(Data items)
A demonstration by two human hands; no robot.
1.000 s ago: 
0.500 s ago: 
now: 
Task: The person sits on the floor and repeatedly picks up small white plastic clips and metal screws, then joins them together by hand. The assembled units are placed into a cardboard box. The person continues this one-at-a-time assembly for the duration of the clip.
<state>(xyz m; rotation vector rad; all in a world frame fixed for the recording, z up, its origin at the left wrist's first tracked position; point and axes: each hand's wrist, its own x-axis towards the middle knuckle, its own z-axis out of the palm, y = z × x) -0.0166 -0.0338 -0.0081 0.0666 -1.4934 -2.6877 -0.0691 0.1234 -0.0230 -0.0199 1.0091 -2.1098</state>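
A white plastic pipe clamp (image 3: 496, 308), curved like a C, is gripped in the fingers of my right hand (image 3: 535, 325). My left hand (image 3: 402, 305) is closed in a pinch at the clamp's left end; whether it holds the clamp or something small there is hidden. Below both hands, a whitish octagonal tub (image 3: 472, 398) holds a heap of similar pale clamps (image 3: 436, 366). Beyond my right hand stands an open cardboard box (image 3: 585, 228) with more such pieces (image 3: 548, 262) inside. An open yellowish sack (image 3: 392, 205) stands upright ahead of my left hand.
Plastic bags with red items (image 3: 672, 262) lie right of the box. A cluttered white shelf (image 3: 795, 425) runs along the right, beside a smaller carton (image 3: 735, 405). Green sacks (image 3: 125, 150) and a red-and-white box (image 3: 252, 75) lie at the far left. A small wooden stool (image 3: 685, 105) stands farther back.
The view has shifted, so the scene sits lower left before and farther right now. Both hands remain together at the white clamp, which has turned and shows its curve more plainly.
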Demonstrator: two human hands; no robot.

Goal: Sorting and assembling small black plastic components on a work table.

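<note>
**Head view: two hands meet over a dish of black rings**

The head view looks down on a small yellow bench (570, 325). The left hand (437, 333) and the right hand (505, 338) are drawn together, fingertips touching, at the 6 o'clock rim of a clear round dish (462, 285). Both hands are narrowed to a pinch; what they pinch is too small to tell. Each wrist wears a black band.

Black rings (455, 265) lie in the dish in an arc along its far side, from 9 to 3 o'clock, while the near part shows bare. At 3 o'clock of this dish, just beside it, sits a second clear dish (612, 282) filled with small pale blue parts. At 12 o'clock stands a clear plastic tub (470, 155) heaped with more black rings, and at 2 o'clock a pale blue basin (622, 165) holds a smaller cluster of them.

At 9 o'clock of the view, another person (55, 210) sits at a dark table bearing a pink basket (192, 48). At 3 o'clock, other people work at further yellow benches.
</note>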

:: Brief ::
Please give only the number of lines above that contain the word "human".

:: Result for this task ::
2